Писательница Айн Ренд написала даже книгу по этому поводу – капиталистическую версию «Как закалялась сталь» («Атлант расправил плечи»).

В книге изображены работники накопительства, правые мыслители, которые терпеливо объясняют левым попрошайкам: иди и работай или умри с голоду, я в поте лица своего преумножаю барыши, а ты решил поживиться готовеньким? Прочь с дороги цивилизации.

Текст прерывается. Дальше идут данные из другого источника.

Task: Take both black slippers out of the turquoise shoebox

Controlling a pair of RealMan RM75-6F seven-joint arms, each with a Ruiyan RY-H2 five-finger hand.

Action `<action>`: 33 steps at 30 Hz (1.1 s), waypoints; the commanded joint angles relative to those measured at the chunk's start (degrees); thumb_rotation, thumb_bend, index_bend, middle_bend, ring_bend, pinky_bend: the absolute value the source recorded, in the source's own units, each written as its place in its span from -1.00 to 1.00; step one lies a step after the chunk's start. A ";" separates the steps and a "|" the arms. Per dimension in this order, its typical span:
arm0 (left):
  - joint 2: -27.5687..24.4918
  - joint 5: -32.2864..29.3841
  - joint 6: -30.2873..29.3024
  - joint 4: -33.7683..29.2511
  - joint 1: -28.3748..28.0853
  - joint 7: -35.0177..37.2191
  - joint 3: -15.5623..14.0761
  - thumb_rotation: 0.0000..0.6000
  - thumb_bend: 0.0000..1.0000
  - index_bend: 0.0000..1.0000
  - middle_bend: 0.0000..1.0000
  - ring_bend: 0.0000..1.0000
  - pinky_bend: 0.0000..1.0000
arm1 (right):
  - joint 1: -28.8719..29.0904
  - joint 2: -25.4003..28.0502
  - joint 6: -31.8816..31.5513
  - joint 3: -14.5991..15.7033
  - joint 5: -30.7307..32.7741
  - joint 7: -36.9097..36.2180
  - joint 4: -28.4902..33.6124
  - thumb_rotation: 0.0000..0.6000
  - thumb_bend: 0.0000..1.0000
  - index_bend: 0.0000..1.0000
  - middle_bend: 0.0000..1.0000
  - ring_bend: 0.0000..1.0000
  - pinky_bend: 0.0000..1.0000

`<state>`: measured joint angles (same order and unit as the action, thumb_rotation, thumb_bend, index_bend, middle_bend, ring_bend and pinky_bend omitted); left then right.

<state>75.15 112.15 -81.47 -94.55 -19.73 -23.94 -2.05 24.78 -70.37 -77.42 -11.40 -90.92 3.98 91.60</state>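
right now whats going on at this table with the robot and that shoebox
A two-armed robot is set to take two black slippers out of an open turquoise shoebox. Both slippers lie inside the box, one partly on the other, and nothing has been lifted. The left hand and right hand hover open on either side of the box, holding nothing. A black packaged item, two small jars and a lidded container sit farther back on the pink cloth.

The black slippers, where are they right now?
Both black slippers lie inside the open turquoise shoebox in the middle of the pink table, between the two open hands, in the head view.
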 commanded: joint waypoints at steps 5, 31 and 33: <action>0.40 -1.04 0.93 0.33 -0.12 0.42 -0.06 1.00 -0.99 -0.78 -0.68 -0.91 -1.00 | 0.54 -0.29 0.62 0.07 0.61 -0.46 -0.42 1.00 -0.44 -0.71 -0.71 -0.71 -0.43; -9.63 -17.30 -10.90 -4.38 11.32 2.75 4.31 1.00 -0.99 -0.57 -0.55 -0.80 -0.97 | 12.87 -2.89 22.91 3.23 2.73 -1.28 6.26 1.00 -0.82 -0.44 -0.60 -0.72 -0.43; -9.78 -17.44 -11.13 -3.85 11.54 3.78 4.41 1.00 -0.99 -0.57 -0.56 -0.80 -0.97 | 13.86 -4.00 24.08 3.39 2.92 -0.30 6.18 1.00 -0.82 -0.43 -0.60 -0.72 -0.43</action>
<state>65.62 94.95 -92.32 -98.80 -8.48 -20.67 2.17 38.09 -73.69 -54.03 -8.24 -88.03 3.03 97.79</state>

Зачем нужно современное искусство, так называемый «второй авангард»? Затем, что это имитация социального протеста. «Второй авангард» есть вакцина против реального авангарда: лучше разрешить неопрятным болванам какать в музее и лаять, нежели допустить, чтобы родилось реально протестное искусство, которое сформулирует претензию обществу и сумеет внятно говорить. Последнее нежелательно – пусть лучше дяди гавкают. Следует объявить лай, испражнения и полоски – самовыражением, и можно спать спокойно: никто на слова уже не обратит внимания.

Именно так и произошло.

Зачем нужна «болотная» оппозиция, зачем нужны дерзновенные менеджеры и пылкие куплетисты? Затем, что оппозиция сытых – делает смешной оппозицию голодных, на фоне нелепости – любое справедливое требование кажется глупым.

Зачем нужна «Новая газета», «Эхо Москвы» и т. п.? Для того, чтобы не было «Колокола». Впрочем, «Колокол-2» недавно издавал в Лондоне спекулянт красным деревом, в журнале помещали рекламу мебели.

Зачем надо было показательно заявлять, что у оппозиции нет программы – побузим, а там видно будет? Затем, что реальной программы не требуется категорически, программа страшна – надо любую серьезную программу дезавуировать.

Бунтари вместе топтались на одной трибуне – левые и правые. И опасность вроде бы угрожала равно всем. Но номенклатурные диссиденты поедут с концертами по странам, а опасных бунтарей изолируют.

Властям кривлянье справа никогда не страшно, а бунт слева страшен всегда.